Will the EU enforce the same for 3rd party integrations?

If Apple had e.g. required competitors to undergo similar independent audits that would probably be allowed as it is quite similar to how Apple solved the third party app store issue.
Are we sure the EU would allow that? Or would it be seen as a way to stifle competition?
I mean, Apple's PCC audits require them to individually vet each auditor before they're allowed to see the PCC nodes.

If Apple extended that philosophy to other vendors then yeah, it would be deliberately unfair and anticompetitive.

It sounds like they are whitelisting the hashes of all the Google software and OSes and stuff to ensure nothing is changed out from under them without them knowing.

Even if you could make all the other possible vendors run private cloud compute style stuff that would be a lot to manage.
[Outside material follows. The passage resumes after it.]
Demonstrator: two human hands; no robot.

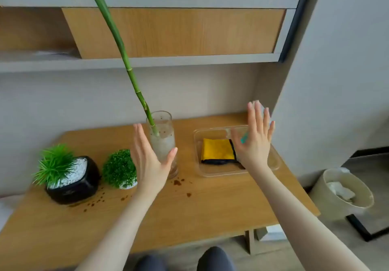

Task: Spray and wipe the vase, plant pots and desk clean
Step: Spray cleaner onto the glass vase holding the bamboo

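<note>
The left hand (150,161) is held open beside the glass vase (163,142), fingers (139,138) straight, grasping nothing. The right hand (254,138) is spread, released, above the clear tray (271,165) holding a yellow cloth (217,148) near the counter's (210,203) right edge. 2 plant pots (73,178) stand toward its left edge.

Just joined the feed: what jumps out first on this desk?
Two open hands are raised over the desk, the left hand right beside the glass vase, the right hand above the clear tray with a yellow cloth. A long green stalk leans out of the vase. Brown spots dot the wood near the vase and the black pot.
</note>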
And I can’t imagine the EU would like, and as a user I would certainly hate, the “OK you can use Grok but you lose all privacy too bad“ dialogue box they could make.

I don't even think it offers a meaningful degree of security. It's a form of theater, you have to be hand-selected to perform the audit that Apple promised.

Most sysadmins know that hash matching only mitigates a small subset of rare upstream attacks. Apple could still be MITMing the whole thing (SSL added and removed here :)) and no auditor would get the chance to check. The offered audit is so weak that I would not trust any FAANG business to administrate it.

Apple is once again demanding arbitrary centralization to give them an undeserved veto power. None of this is for security.

If they're not "hand-selected", what would be the way to select the auditors?

Just have an open house for anyone interested to come poke the hardware and software?

Have a set of clearly-defined requirements that doesn't randomly reject valid candidates? Nobody wants another opaque system like the App Store review process.

By the sound of it, Apple's offered audit doesn't include insight into the most dangerous parts of a system like this. This could easily lead to a situation where real security experts are denied access to promote influencer-adjacent Yes Men who rubberstamp the hashes matching without any question.

Hence my concern for "SSL added and removed here" - none of Google's famously backdoored infrastructure will be audited. For privacy purposes, Apple's promise is woefully incomplete.